И мы всё поймем, как только войдем. Запах через четыре дня… Ты подумал о запахе? Я сделаю вид, что не замечаю, но направлюсь прямиком в твою комнату. Майк меня остановит. Он вырос на ферме. Он знает запах смерти. Я попытаюсь вырваться, но он меня не отпустит. Он выведет меня на улицу, посадит на ступеньки и сорвет цветок с одного из твоих розовых кустов. Он отлично умеет срывать их без ножниц, ты видел, как он это делает? Он берется за стебель между шипов, давит ногтем и тянет цветок, вот как. Он отдаст мне цветок и велит оборвать лепестки, рассортировать их по форме и размеру. Он иногда так делает, когда я тревожусь. Это меня отвлекает. Напоминает мне о нашей первой встрече. Но на сей раз не сработает, конечно, не сработает. На деле, это уничтожит для меня розы. Ты помнишь, мы клали в конверты с приглашениями сплющенные розы? Я найду ту, которую мы сохранили на память для альбома, и сожгу ее. Я сожгу много вещей.
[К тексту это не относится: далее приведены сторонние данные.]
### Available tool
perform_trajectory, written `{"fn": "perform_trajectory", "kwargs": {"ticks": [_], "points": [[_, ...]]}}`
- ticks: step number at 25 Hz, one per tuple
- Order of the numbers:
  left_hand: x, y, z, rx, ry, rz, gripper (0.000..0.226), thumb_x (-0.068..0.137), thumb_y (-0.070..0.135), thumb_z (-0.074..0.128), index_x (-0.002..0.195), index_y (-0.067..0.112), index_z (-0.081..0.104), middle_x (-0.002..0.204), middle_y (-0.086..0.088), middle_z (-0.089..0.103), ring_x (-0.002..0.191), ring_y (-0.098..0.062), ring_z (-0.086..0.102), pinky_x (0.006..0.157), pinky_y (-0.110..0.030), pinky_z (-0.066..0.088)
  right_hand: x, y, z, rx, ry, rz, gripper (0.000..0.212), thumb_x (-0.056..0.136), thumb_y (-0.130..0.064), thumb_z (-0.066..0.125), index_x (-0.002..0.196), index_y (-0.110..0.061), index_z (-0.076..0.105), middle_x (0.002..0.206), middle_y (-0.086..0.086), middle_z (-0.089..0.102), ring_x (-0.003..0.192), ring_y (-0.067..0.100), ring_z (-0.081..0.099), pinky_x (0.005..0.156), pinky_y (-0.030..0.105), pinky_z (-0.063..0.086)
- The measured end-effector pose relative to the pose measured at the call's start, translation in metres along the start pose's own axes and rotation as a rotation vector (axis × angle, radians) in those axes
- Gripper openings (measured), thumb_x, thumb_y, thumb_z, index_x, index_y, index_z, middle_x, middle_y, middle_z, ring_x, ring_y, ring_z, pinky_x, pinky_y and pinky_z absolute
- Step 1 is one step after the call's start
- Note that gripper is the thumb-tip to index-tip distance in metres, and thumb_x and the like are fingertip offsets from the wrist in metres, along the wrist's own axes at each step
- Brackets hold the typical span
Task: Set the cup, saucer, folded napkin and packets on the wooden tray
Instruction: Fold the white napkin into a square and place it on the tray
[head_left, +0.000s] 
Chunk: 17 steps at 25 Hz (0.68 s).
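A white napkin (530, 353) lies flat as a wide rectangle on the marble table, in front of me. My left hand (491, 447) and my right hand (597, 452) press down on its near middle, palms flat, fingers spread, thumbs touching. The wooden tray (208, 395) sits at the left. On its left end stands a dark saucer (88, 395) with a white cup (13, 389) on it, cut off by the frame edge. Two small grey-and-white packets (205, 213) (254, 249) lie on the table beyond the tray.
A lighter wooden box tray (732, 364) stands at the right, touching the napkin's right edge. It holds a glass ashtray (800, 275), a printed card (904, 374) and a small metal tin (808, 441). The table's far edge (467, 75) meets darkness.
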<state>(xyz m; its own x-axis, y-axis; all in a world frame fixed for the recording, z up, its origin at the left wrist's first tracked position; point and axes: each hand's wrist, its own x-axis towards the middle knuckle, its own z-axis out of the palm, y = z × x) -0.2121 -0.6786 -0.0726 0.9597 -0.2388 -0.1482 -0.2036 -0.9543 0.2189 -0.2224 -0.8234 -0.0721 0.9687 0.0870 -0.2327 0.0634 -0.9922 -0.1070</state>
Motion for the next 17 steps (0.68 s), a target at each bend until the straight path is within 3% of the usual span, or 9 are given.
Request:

Но в тот день просто вывести меня на улицу будет достаточно. Майк возвратится в дом, зайдет в спальню и убедится в том, что знал и так. На этот счет он прагматик. Он просто накроет тебе лицо одеялом. Он не прикоснется к тебе. Не произнесет ни слова. Он прекрасно поймет, что ты умер давно. Он вернется ко мне, окруженному розовыми лепестками – к тому моменту я оборву уже пять или шесть цветков. И он мне скажет. Я буду настаивать, что хочу увидеть своими глазами. Буду настаивать, что тебя можно разбудить. Я, Стэнли Урис, всегда такой логичный, захочу попробовать разбудить мертвеца, пролежавшего таковым четыре дня. Но Майк не позволит мне вернуться в дом, а у меня не будет сил, чтобы с ним бороться. Знаешь такое ощущение, когда горе внезапно сшибает тебя с ног, и твои мышцы как будто распадаются? Едва ли я смогу двигаться. Позже я обижусь на него за то, что не разрешил увидеть тебя. Я буду изводить себя догадками о том, как ты выглядел. Я проведу месяцы в прострации, глядя на фотографии трупов в активной стадии разложения. Я представлю тебя раздутым, с гниющей кожей и посеревшими глазами, с льющейся из тебя коричневой жижей. Я только через много лет пойму, что должен благодарить Майка за то, что не пустил меня.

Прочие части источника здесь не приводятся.